Walaupun demikian ku senantiasa tersenyum padanya, dan kuyakin dengan
senyumku ini, putik-putik hatinya dapat merasakan kebahagiaan walau
dirinya berada jauh dari sisiku. Dan aku akan selalu mengenang
keberadaan cintanya, seolah ia sendiri berdiri dihadapanku, menyapa dan
tersenyum padaku walaupun sekiranya ia jauh.”
“Wahai Penguasa kalbu, dari dekapan erat jemari
kasih sayang keluarganya., biarkanlah api cinta selamanya berpijar
serta memancarkan cahya kasih dalam lilitan sumbu lentera hatinya.
Payungilah sang pecinta dari panasnya dunia, siramilah bunga-bunga
cinta yang telah tertanam dalam jiwanya agar selamanya bersemi,
mengharumi hari serta menghiasi kehidupan lelaki lemah ini dengan
keindahannya.Teguhkanlah hatinya,Ya Rabb supaya sang pecinta dapat
menjaga kebun-kebun cintanya yang telah tersemai.”
“Ya Allah, Tuhanku Yang Maha Pengasih lagi Maha
Penyayang, anugerahkanlah Tiara padaku serta dekatkanlah hati dan
jiwanya untukku. Engkaulah Ya Rabb, Yang Berkuasa penuh atas segala
catatan takdir makhluk-makhlukMu dari awal hingga akhir kehidupan.
Semaikanlah putik-putik kebahagiaan kedalam taman hatinya, kuatkan dan
tentramkanlah hati sang pecinta dari kegelisahan dimalam tak berbatas
dan bertepi ini. Anugerahkanlah kesejukan dan ketenangan bathin dimalam
ini kepadanya, yaitu dia yang terus merentangkan jubah kasihnya;
serta mengingat cintanya saat orang lain terlelap tidur. Dan dia yang
bagaikan bunga matahari, menundukkan tangkainya -sujud mencium bumi, dan
berdoa,bermunajat pada-Mu untuk kebaikan serta kebahagiaan hidupku.”
“Tuhan, dalam letihku ini…aku menghaturkan doa
padaMu, disaat tubuhku melemah dan pendanganku menjadi kabur, aku
memohon dengan kekuatanMu, ringankanlah langkah kaki sang Mutiara hati,
untuk menemui diriku yang lemah dan tak berdaya ini.
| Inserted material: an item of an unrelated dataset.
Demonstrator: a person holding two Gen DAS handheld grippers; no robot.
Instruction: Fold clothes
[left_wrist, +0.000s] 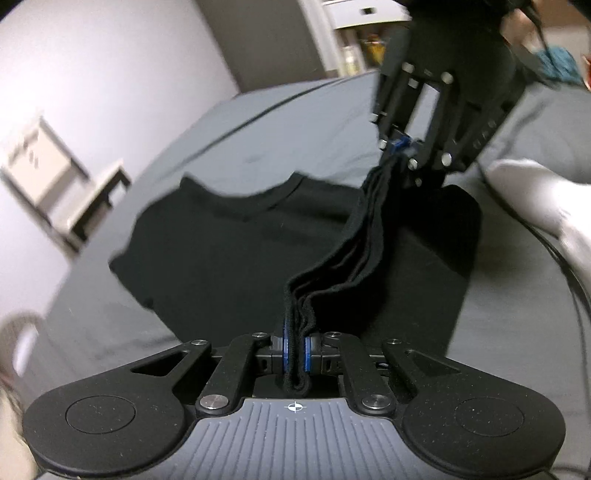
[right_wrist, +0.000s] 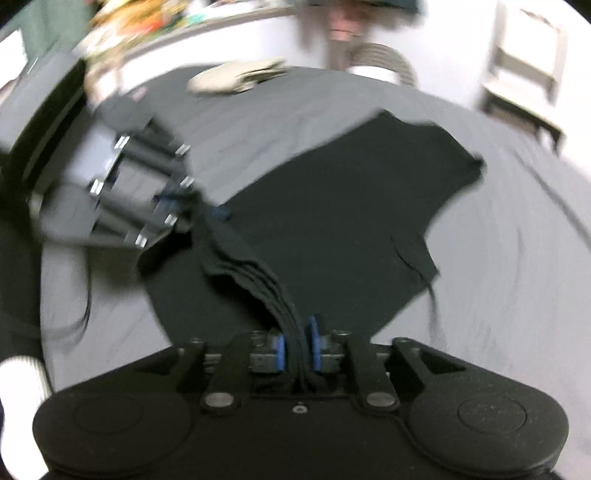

Wahai Penggenggam
hidup, apalagi yang mesti kuperbuat, bebaskanlah aku dari lilitan
derita. Sandingkanlah jiwaku dengannya dengan kekuatanMu. Lalu
hidupkanlah jiwaku yang mati dengan cahya kasihMu, hindari serta
selamatkanlah aku dari perangkap kematian, yang sengaja dicipta dan
dipasang untuk melukai diriku. Kini selagi ia berusaha mendekati pijar
jiwaku, maka pulihkanlah tenaga dan kekuatanku agar ku dapat pula
melangkah menemui pujaan hatiku.”
Mendengar senandung yang begitu indah, alampun
menekukkan tubuhnya dalam keharuan. Sesaat burung-burung berhenti
berkicau. Matahari yang biasanya tersenyum dibalik awan, kini telah
menyembunyikan muram wajahnya dalam kelambu awan kelabu. Langit nan
cerah mendadak bermuram durja, hingga menitikkan airmata duka.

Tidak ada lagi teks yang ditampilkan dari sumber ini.